*** DATA EXCERPT Section Begins ***
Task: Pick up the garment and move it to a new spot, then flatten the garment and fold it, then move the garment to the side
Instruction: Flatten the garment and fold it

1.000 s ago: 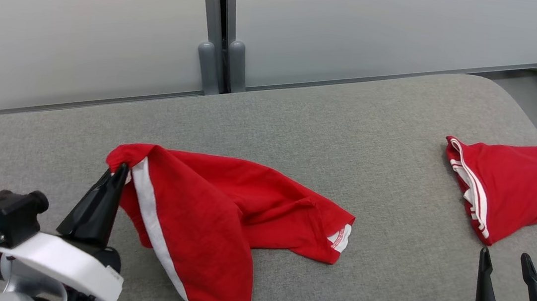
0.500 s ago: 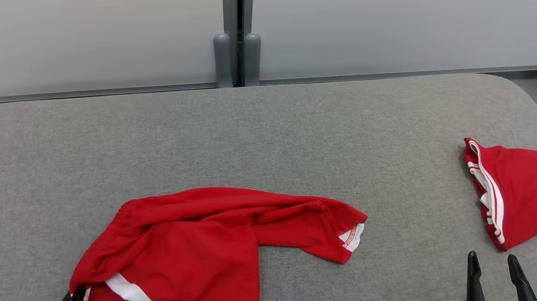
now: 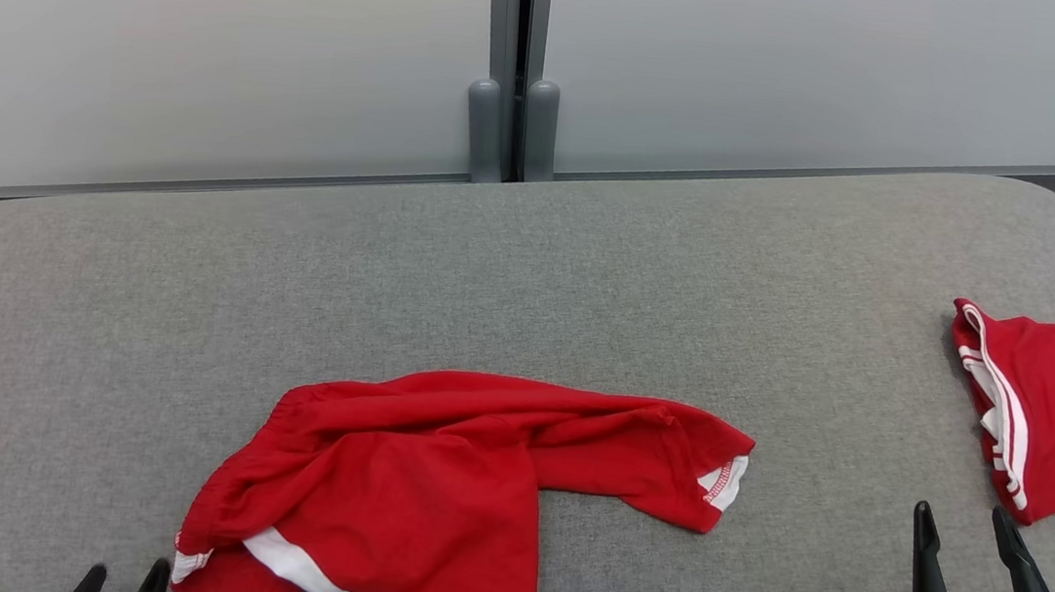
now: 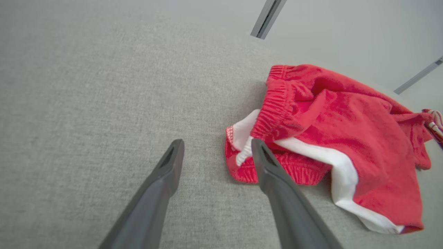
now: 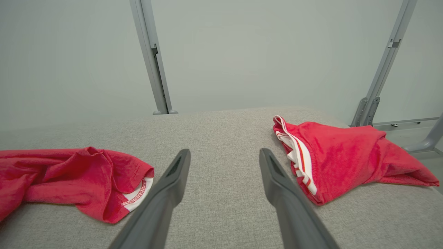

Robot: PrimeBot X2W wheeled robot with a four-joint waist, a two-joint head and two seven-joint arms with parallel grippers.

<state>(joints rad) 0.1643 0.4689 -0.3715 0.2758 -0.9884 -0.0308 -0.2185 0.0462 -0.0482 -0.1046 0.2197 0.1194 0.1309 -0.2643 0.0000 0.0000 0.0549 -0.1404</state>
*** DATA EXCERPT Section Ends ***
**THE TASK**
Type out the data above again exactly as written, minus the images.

**ANSWER SPACE**
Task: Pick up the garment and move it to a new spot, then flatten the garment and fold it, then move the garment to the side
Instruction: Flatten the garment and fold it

1.000 s ago: 
0.500 s ago: 
now: 
now: 
now: 

Robot: PrimeBot X2W wheeled robot with a four-joint waist, a two-joint head and two seven-joint arms with parallel grippers.

<state>(joints rad) 0.1643 0.4689 -0.3715 0.2758 -0.9884 -0.0308 -0.2185 0.0462 -0.0482 -0.1046 0.2197 0.1194 0.1309 -0.2643 0.0000 0.0000 0.0549 -0.1404</state>

Output is complete for this exercise.